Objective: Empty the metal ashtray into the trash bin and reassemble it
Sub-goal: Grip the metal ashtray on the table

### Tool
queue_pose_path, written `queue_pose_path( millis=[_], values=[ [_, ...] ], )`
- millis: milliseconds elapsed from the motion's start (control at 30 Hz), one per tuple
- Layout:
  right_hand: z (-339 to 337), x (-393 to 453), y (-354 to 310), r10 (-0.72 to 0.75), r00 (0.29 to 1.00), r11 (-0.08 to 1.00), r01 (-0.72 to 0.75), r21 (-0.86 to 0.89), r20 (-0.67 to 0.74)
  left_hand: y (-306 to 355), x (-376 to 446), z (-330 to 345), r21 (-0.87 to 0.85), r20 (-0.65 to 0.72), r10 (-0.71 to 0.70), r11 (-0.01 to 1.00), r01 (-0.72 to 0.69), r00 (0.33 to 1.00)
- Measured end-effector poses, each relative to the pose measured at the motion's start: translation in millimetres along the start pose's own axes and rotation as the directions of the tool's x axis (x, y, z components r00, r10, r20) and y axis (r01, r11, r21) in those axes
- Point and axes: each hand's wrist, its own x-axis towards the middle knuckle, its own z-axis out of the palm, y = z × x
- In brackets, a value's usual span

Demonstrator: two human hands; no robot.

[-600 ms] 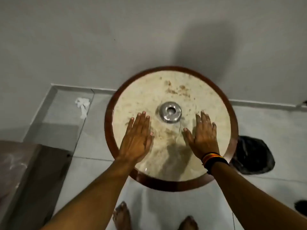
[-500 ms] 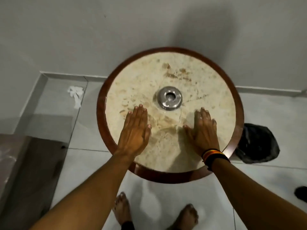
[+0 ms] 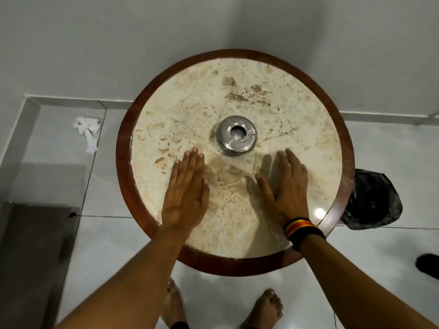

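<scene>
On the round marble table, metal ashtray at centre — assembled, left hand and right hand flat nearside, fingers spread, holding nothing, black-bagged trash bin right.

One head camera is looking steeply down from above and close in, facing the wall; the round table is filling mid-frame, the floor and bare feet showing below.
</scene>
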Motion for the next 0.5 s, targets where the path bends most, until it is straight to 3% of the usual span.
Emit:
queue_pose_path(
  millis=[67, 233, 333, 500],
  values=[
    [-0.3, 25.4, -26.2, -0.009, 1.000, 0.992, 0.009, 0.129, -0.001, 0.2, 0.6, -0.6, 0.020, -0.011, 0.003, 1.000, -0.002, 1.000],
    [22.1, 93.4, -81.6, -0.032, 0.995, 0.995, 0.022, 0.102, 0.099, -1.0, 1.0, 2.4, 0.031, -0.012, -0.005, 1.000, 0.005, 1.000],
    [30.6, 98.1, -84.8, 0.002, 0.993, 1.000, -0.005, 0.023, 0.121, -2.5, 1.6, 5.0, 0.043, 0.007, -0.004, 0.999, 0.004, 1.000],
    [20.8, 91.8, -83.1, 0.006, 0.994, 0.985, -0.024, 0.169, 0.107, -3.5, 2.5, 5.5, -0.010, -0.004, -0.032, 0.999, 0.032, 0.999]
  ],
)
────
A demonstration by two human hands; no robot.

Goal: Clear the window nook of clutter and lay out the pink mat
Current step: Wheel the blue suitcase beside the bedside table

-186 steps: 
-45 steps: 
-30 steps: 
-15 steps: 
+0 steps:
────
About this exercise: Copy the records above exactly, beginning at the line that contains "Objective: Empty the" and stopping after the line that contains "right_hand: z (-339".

Solution to the problem:
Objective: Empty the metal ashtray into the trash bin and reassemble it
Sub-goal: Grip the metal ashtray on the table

### Tool
queue_pose_path, written `queue_pose_path( millis=[_], values=[ [_, ...] ], )`
- millis: milliseconds elapsed from the motion's start (control at 30 Hz), one per tuple
- Layout:
  right_hand: z (-339 to 337), x (-393 to 453), y (-354 to 310), r10 (-0.72 to 0.75), r00 (0.29 to 1.00), r11 (-0.08 to 1.00), r01 (-0.72 to 0.75), r21 (-0.86 to 0.89), r20 (-0.67 to 0.74)

The work is done, and the output is complete.